Top of Given information

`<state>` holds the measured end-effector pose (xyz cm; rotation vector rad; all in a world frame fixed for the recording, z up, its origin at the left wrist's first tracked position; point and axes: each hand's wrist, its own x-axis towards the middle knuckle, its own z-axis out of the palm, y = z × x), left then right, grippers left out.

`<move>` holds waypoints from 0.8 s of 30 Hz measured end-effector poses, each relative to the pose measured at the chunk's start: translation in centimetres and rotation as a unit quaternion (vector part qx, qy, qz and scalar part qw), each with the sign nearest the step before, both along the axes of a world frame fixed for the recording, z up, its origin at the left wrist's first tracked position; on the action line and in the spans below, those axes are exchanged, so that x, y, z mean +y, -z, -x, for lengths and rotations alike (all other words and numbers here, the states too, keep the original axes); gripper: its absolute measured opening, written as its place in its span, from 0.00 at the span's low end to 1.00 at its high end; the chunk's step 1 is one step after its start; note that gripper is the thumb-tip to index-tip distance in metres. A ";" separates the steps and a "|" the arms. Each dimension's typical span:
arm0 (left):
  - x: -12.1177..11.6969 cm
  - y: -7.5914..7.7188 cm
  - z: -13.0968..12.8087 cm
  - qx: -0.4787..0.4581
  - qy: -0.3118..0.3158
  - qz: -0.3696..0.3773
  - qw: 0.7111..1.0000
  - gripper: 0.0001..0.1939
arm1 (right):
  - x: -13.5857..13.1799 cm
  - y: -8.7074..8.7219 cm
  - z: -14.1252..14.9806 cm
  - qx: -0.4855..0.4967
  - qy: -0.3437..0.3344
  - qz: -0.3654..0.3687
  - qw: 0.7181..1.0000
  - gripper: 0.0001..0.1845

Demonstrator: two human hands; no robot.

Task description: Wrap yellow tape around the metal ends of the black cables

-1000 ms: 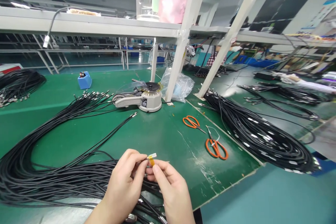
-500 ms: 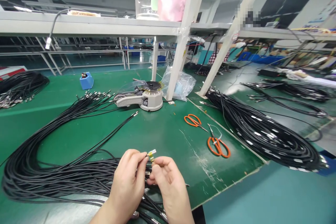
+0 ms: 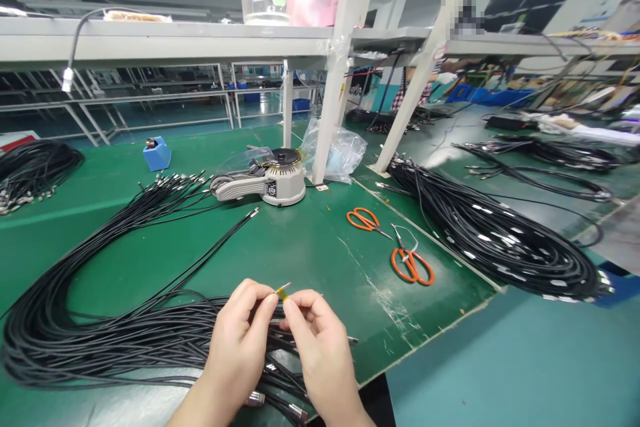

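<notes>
Above the near edge of the green bench, my left hand (image 3: 243, 330) pinches a black cable just behind its small metal end (image 3: 285, 285). A short strip of yellow tape (image 3: 282, 294) sits at that end, between my fingertips. My right hand (image 3: 319, 340) closes thumb and finger on the tape from the right side. Beneath both hands runs a large bundle of black cables (image 3: 145, 333), curving round to the left with metal connectors at its ends. Part of the held cable is hidden by my fingers.
A grey tape dispenser (image 3: 283, 185) stands behind my hands, beside a white post (image 3: 330, 80). Two orange-handled scissors (image 3: 365, 219) lie to the right. Another cable coil (image 3: 490, 233) rests beyond the bench seam. At the left are a blue holder (image 3: 157, 155) and more cables (image 3: 37, 170).
The cable end has turned between my fingers, and the tape shows from another side. My hands have drawn closer together. The view has shifted slightly.
</notes>
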<state>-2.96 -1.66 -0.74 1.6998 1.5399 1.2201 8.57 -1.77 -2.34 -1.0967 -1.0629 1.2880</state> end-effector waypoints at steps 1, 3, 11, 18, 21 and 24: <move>0.0 0.0 0.0 -0.010 -0.002 0.015 1.000 0.12 | 0.0 0.0 0.0 -0.008 0.000 -0.004 1.000 0.13; 0.1 0.0 0.0 -0.033 -0.003 0.046 0.998 0.12 | 0.1 -0.1 0.0 -0.023 0.002 -0.012 1.000 0.12; 0.1 0.0 0.1 -0.115 0.001 0.113 0.987 0.15 | 0.4 -0.2 0.0 -0.054 0.009 -0.036 0.998 0.09; 0.1 -0.2 0.0 -0.142 -0.012 0.123 0.982 0.15 | 0.5 -0.4 0.0 -0.077 0.019 -0.061 0.995 0.08; 0.1 -0.3 -0.1 -0.162 -0.017 0.126 0.979 0.15 | 0.5 -0.6 0.1 -0.085 0.022 -0.066 0.994 0.08; 0.1 -0.4 -0.1 -0.205 -0.014 0.142 0.968 0.16 | 0.5 -0.7 0.1 -0.081 0.020 -0.061 0.995 0.08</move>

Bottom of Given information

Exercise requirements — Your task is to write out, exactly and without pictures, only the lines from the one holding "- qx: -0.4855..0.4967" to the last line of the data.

Exercise output —
  - qx: -0.4855..0.4967
  - qy: -0.3437..0.3344
  - qz: -0.3654..0.3687
  - qw: 0.7181..1.0000
  - gripper: 0.0001..0.1845

Demonstrator: two human hands; no robot.

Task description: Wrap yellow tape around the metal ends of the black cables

-1000 ms: 
-500 ms: 
+0 ms: 

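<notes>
Above the near edge of the green bench, my left hand (image 3: 243, 330) pinches a black cable just behind its small metal end (image 3: 285, 285). A short strip of yellow tape (image 3: 282, 294) sits at that end, between my fingertips. My right hand (image 3: 319, 340) closes thumb and finger on the tape from the right side. Beneath both hands runs a large bundle of black cables (image 3: 145, 333), curving round to the left with metal connectors at its ends. Part of the held cable is hidden by my fingers.
A grey tape dispenser (image 3: 283, 185) stands behind my hands, beside a white post (image 3: 330, 80). Two orange-handled scissors (image 3: 365, 219) lie to the right. Another cable coil (image 3: 490, 233) rests beyond the bench seam. At the left are a blue holder (image 3: 157, 155) and more cables (image 3: 37, 170).
The cable end has turned between my fingers, and the tape shows from another side. My hands have drawn closer together. The view has shifted slightly.
</notes>
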<state>-2.96 -1.66 -0.74 1.6998 1.5399 1.2201 8.57 -1.77 -2.34 -1.0967 -1.0629 1.2880</state> end-effector waypoints at steps 1, 3, 11, 18, 21 and 24: <move>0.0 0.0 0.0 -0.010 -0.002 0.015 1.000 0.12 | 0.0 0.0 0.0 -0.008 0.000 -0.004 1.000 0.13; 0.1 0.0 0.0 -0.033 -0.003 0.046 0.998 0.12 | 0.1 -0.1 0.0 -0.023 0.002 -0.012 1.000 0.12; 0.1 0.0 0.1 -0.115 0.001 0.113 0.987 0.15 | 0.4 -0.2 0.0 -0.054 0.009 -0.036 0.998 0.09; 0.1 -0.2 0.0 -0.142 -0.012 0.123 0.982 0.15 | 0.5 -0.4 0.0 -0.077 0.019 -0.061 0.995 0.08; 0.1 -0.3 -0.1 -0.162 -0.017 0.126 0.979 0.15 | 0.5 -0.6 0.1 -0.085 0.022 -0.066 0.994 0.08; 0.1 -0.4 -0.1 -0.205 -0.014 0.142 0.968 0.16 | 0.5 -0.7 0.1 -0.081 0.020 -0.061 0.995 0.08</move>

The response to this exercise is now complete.